▶ Assignment
No pictures go into the output, which should consist only of the lines from the first line of the data through the line with "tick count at", copied exactly.

▶ Data below

^^^^^^^^^^^^^^^^

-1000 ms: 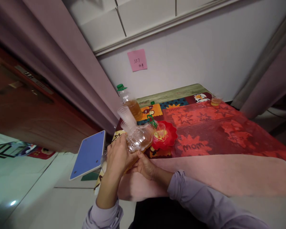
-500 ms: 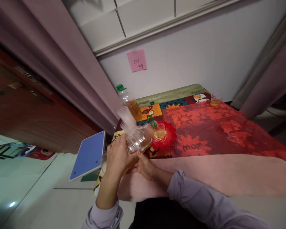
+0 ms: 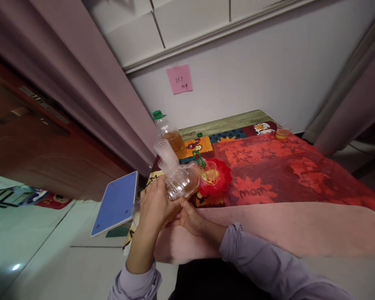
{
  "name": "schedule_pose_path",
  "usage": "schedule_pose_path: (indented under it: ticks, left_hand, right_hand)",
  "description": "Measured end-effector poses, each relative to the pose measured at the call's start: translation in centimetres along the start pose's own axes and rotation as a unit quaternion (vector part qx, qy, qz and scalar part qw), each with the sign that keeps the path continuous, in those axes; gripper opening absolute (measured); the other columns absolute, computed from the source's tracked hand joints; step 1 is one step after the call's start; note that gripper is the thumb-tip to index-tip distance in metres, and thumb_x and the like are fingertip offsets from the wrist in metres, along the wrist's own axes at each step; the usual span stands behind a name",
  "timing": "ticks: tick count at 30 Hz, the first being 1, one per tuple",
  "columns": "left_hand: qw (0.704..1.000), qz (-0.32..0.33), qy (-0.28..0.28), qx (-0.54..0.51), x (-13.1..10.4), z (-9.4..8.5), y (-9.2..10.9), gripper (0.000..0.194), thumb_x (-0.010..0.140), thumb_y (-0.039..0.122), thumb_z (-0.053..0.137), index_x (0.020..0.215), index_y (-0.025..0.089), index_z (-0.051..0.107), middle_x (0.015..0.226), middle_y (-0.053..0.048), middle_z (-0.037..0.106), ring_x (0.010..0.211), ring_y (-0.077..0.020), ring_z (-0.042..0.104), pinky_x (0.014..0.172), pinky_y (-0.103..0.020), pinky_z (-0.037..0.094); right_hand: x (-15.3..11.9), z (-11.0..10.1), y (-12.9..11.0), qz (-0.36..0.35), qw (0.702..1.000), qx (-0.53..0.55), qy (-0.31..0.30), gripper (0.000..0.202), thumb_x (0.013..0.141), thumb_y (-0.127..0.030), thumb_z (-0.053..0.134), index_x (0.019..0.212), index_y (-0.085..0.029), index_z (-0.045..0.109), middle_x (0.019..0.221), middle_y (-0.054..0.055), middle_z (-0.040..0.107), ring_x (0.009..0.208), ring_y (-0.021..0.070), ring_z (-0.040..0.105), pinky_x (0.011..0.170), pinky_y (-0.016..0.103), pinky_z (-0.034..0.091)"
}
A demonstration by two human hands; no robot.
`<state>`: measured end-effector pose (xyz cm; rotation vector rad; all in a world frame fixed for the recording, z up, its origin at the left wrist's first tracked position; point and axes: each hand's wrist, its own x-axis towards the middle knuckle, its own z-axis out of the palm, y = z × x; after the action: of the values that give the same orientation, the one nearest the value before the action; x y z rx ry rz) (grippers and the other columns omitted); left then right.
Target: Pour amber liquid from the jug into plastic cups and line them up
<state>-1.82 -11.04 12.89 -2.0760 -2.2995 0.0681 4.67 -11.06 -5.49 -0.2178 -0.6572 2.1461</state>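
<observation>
A clear plastic bottle point(image 3: 183, 181) with amber liquid lies tilted between my hands, its neck over a red scalloped plate point(image 3: 223, 177). My left hand point(image 3: 154, 204) is wrapped round its near end, and my right hand point(image 3: 189, 216) grips it from below. On the plate, under the bottle's mouth, stands a clear cup point(image 3: 210, 170). Beyond the held bottle is a leaning stack of clear cups point(image 3: 166, 153). Behind that stands another bottle point(image 3: 174, 139) of amber liquid, with a green cap on.
At the table's far right corner is a cup point(image 3: 282, 132) with some amber liquid. A small green cap point(image 3: 200, 135) lies near the back edge. Left of the table is a blue board point(image 3: 115, 204). A pink note point(image 3: 179, 79) is on the wall.
</observation>
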Motion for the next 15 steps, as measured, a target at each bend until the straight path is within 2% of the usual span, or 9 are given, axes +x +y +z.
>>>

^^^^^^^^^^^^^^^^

▶ Written solution
-1000 ms: 
-500 ms: 
+0 ms: 
{
  "name": "schedule_pose_path",
  "usage": "schedule_pose_path: (indented under it: ticks, left_hand, right_hand)",
  "description": "Measured end-effector poses, each relative to the pose measured at the call's start: translation in centimetres along the start pose's own axes and rotation as a unit quaternion (vector part qx, qy, qz and scalar part qw), each with the sign that keeps the path continuous, in those axes; gripper opening absolute (measured); the other columns absolute, computed from the source's tracked hand joints; step 1 is one step after the call's start; note that gripper is the thumb-tip to index-tip distance in metres, and thumb_x and the like are fingertip offsets from the wrist in metres, along the wrist's own axes at each step; the usual span stands behind a name",
  "timing": "ticks: tick count at 30 Hz, the first being 1, one per tuple",

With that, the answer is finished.